• **Data records**:
++++++++++
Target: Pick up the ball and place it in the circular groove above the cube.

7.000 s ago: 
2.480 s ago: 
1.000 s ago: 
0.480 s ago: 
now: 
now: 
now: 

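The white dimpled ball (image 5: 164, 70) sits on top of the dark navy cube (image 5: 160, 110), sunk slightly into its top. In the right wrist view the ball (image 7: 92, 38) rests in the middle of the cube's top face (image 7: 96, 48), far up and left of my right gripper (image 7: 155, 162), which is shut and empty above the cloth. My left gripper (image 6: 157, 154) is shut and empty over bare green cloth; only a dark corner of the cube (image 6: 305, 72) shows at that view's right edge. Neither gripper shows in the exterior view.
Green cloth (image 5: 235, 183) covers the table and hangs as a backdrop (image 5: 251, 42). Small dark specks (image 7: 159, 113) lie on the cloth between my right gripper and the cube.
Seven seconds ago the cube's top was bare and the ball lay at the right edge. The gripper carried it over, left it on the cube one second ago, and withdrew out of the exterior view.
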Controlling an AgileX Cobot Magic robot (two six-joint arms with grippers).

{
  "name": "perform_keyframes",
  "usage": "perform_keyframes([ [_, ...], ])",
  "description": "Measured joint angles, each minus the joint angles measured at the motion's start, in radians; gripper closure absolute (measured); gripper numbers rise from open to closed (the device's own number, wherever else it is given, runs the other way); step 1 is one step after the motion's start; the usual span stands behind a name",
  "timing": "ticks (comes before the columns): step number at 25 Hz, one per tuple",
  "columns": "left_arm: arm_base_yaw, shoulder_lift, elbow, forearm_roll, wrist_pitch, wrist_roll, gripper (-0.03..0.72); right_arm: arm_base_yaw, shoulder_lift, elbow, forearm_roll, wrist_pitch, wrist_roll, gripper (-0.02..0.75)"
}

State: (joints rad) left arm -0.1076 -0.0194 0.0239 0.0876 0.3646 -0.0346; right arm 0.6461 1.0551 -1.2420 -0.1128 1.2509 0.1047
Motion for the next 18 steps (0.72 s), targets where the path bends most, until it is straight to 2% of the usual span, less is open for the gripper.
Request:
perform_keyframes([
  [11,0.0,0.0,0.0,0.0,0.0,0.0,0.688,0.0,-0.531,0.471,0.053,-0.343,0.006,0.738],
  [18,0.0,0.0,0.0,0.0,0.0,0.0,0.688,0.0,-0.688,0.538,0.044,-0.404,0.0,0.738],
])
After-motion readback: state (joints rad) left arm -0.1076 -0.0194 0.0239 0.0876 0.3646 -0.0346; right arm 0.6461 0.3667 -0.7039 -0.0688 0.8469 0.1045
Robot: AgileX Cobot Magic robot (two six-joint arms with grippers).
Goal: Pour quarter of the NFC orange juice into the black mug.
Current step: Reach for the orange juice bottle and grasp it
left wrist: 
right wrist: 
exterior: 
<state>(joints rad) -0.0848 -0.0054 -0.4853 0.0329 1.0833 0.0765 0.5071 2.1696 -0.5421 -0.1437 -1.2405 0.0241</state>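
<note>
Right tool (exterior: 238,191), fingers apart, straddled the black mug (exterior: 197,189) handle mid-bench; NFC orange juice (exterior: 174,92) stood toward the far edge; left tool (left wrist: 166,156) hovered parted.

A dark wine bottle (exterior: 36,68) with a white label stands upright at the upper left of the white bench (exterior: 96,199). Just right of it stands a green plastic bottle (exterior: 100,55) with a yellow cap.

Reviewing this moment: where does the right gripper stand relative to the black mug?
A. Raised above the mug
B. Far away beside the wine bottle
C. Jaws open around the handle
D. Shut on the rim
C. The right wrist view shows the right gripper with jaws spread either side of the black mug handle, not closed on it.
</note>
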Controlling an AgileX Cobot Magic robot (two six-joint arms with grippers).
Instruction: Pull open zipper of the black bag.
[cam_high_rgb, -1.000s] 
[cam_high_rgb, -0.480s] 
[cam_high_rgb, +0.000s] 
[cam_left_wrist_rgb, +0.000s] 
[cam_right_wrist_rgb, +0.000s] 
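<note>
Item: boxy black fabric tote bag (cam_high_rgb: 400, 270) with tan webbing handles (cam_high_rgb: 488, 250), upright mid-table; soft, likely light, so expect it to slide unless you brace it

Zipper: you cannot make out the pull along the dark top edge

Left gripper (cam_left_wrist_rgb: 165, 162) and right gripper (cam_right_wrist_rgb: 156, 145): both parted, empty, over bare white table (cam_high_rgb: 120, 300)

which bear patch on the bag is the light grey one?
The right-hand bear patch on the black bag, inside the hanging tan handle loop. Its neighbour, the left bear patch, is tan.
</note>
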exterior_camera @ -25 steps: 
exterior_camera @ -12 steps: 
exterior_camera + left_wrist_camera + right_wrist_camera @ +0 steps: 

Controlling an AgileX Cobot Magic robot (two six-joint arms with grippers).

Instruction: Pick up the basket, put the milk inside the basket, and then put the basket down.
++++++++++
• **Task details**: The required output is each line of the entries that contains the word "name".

• **Problem solution**:
  "name": "perform_keyframes",
  "description": "Measured joint angles, each minus the joint angles measured at the motion's start, in radians; gripper closure absolute (measured); gripper numbers rise from open to closed (the device's own number, wherever else it is given, runs the other way); step 1 is one step after the motion's start; the usual span stands behind a name",

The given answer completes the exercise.